Wielkopolscy policjanci ruszyli w pościg za kierowcą. Szybko dowiedzieli się, dlaczego uciekał na ich widok
Mundurowi z Komendy Powiatowej Policji w Gnieźnie chcieli zatrzymać kierowcę do kontroli drogowej.
Gnieźnieńscy policjanci poinformowali w poniedziałek, że z soboty na niedzielę chcieli zatrzymać kierowcę do kontroli, ale ten nie reagował na ich sygnały i wręcz jeszcze przyspieszył na ich widok.

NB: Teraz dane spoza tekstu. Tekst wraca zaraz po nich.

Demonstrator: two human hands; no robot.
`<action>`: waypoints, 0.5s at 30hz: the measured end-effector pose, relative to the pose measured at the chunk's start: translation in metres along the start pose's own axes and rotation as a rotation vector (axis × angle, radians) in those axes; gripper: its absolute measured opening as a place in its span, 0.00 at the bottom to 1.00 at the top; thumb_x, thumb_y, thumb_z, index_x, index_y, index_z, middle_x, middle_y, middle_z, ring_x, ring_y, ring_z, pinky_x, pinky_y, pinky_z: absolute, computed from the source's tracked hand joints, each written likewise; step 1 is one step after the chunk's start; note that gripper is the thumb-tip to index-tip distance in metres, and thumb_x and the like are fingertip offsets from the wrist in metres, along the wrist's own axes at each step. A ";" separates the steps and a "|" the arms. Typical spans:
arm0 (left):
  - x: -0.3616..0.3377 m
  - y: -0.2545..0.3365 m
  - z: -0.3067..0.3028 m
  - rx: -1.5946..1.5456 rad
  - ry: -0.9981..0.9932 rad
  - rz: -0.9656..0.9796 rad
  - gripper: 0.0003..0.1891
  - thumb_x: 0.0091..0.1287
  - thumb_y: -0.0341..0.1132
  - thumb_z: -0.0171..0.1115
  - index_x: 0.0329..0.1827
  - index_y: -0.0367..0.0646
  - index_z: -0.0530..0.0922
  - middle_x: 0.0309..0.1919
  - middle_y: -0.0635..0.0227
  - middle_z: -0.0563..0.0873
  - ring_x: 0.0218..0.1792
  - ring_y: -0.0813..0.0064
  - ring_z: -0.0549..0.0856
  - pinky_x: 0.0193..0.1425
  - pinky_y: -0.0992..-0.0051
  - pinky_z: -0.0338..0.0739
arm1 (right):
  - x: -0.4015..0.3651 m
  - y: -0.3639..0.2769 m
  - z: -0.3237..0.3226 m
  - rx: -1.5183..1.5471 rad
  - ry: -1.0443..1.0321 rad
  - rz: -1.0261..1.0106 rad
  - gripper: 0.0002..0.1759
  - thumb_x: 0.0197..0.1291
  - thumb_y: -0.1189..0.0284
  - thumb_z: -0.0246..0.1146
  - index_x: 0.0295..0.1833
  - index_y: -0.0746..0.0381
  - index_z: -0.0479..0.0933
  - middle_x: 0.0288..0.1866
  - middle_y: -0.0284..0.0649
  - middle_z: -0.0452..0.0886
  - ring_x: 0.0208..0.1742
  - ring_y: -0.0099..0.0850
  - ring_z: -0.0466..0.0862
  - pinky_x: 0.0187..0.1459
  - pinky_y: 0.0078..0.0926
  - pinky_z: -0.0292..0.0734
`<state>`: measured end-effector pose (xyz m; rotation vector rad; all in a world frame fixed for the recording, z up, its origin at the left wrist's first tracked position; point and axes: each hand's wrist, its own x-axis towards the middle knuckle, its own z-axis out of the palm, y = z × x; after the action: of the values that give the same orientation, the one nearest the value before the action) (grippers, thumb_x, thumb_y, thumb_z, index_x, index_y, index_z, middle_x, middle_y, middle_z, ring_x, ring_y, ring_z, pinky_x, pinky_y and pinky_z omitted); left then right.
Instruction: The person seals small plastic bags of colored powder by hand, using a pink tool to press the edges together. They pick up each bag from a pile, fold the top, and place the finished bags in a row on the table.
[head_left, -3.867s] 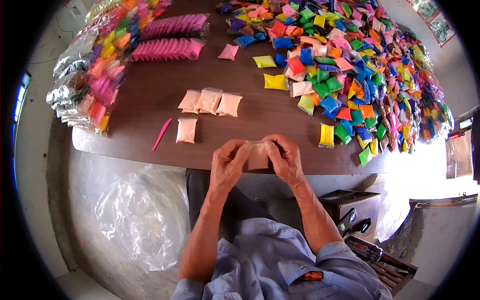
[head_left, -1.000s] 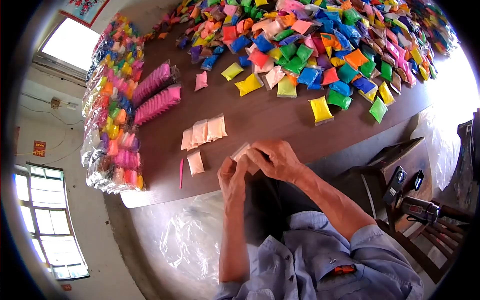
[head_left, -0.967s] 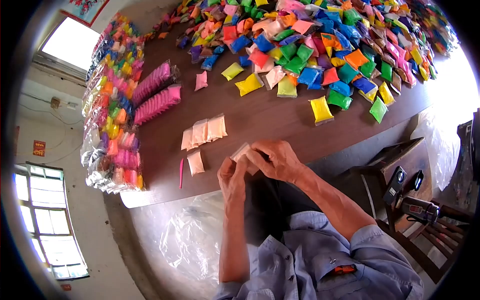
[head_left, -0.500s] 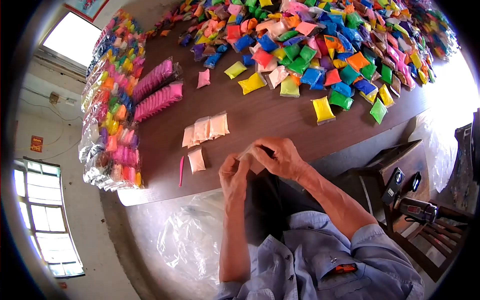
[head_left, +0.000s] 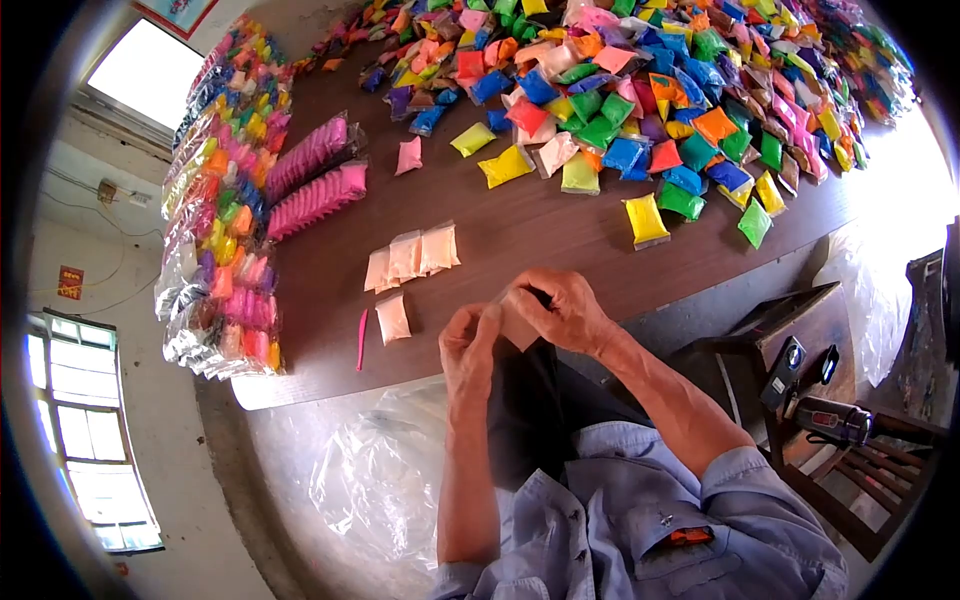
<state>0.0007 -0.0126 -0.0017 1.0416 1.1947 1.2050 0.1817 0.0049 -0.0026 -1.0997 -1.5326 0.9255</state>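
Between my two hands, at the front edge of the table, is a small peach-coloured clay packet in clear plastic. My left hand pinches it at its left edge, thumb upright. The fingers of my right hand close on its upper right part and cover some of it. Left of my hands a single peach packet lies on the table, beside a thin pink plastic stick. Just behind them several peach packets lie overlapping in a row.
A big heap of coloured packets covers the back of the brown table. Bundled pink packets and a long stack of bagged packets line the left side. A wooden stool with a flask stands at right.
My right hand has shifted slightly, and more of the peach packet shows below its fingers. My left hand stays almost in place. The packets on the table have not moved.
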 end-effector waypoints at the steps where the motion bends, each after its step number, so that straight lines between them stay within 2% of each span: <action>1: 0.000 0.001 0.001 -0.001 -0.001 0.000 0.09 0.78 0.35 0.69 0.46 0.37 0.88 0.36 0.79 0.86 0.37 0.90 0.79 0.44 0.85 0.72 | 0.000 0.003 0.002 0.031 0.032 0.013 0.11 0.72 0.68 0.65 0.48 0.66 0.85 0.35 0.45 0.87 0.32 0.28 0.85 0.35 0.29 0.81; 3: -0.001 0.005 0.005 -0.078 -0.023 -0.013 0.09 0.79 0.35 0.69 0.47 0.38 0.88 0.35 0.79 0.86 0.36 0.90 0.79 0.44 0.85 0.72 | 0.000 0.005 0.002 0.062 0.064 0.027 0.12 0.73 0.67 0.65 0.48 0.66 0.85 0.34 0.45 0.87 0.32 0.28 0.85 0.35 0.29 0.81; 9: 0.000 0.001 0.000 -0.044 -0.022 0.010 0.09 0.80 0.35 0.68 0.44 0.38 0.87 0.34 0.81 0.84 0.36 0.90 0.78 0.41 0.85 0.71 | 0.001 0.003 0.001 0.004 0.036 -0.012 0.11 0.73 0.67 0.64 0.46 0.65 0.84 0.34 0.46 0.87 0.32 0.30 0.85 0.34 0.30 0.81; 11: 0.000 0.001 0.003 -0.007 -0.012 0.010 0.10 0.79 0.35 0.68 0.41 0.38 0.85 0.32 0.81 0.83 0.35 0.90 0.77 0.39 0.84 0.70 | 0.001 0.006 0.001 -0.067 0.010 -0.016 0.18 0.75 0.58 0.63 0.47 0.63 0.86 0.39 0.49 0.91 0.35 0.40 0.91 0.38 0.34 0.88; 13: -0.002 0.008 0.005 0.029 -0.001 0.011 0.11 0.78 0.36 0.68 0.38 0.37 0.84 0.31 0.81 0.82 0.34 0.90 0.76 0.38 0.82 0.69 | 0.000 0.005 0.002 -0.037 0.032 0.000 0.18 0.76 0.59 0.63 0.47 0.63 0.86 0.39 0.49 0.91 0.35 0.40 0.91 0.37 0.33 0.88; 15: -0.004 0.018 0.006 0.388 -0.074 0.009 0.14 0.75 0.38 0.70 0.33 0.36 0.82 0.27 0.80 0.78 0.32 0.88 0.73 0.35 0.79 0.67 | 0.000 0.003 0.001 -0.007 0.055 0.017 0.17 0.76 0.59 0.63 0.48 0.64 0.86 0.39 0.49 0.91 0.35 0.39 0.91 0.37 0.33 0.88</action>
<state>0.0044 -0.0143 0.0169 1.3658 1.3989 0.9512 0.1811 0.0058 -0.0060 -1.1353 -1.4849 0.8949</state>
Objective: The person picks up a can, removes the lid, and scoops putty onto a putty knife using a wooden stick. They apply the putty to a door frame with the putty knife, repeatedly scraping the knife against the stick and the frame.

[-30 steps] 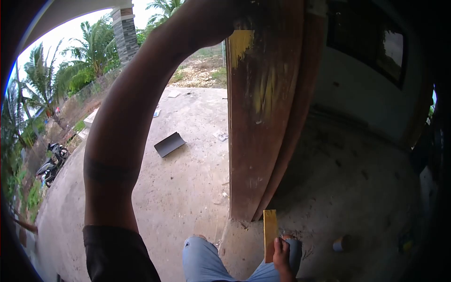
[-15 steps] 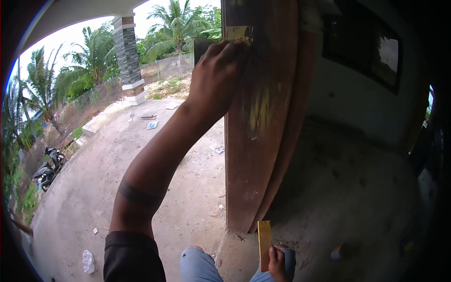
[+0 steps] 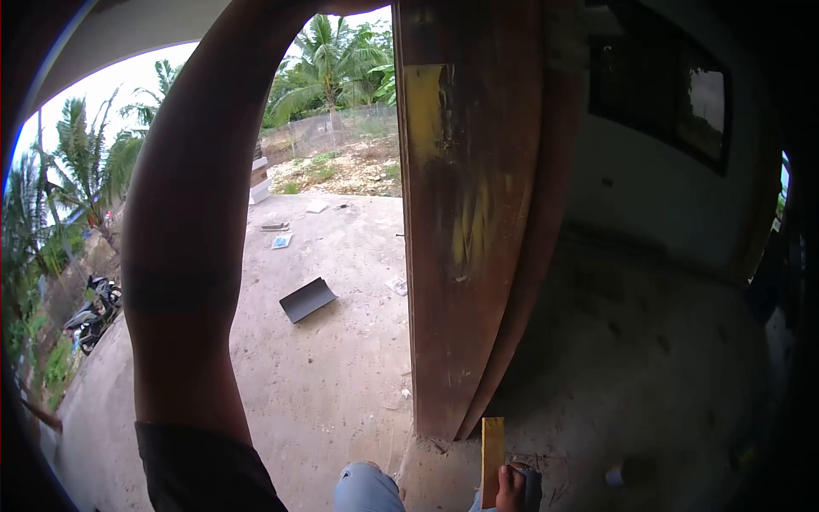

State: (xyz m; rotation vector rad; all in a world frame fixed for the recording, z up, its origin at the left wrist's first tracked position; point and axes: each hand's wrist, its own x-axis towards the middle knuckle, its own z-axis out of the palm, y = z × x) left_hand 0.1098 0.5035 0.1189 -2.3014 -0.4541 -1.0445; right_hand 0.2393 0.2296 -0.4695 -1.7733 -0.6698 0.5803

- Na ulicy Konikowo w Gnieźnie kierujący oplem astra na rondzie Pileckiego wprowadził pojazd w niekontrolowany poślizg, po czym wjechał w ulicę Pod Trzema Mostami. Funkcjonariusze prowadzili pościg. Pojazd kontynuował jazdę Osińcem Kawiarami, ulicą Cechową popełniając przy tym wykroczenia drogowe. W międzyczasie dyżurny przekazał patrolowi dane właściciela opla i tam udali się funkcjonariusze. 18-latek zdążył już zaparkować auto na posesji - informuje Komenda Powiatowa Policji w Gnieźnie.
Jak się okazało, kierowca miał 0,8 promila alkoholu w organizmie. Ponadto, młody mężczyzna nie posiadał uprawnień do kierowania pojazdem, ponieważ był w trakcie kursu prawa jazdy.
Został zatrzymany i umieszczony w pomieszczeniach dla osób zatrzymanych. Po wytrzeźwieniu śledczy postawili mu zarzuty. Odpowie za niezatrzymanie się do kontroli drogowej, jazdę samochodem w stanie nietrzeźwości i kierowanie bez uprawnień.
Może mu grozić kara nawet do 5 lat pozbawienia wolności.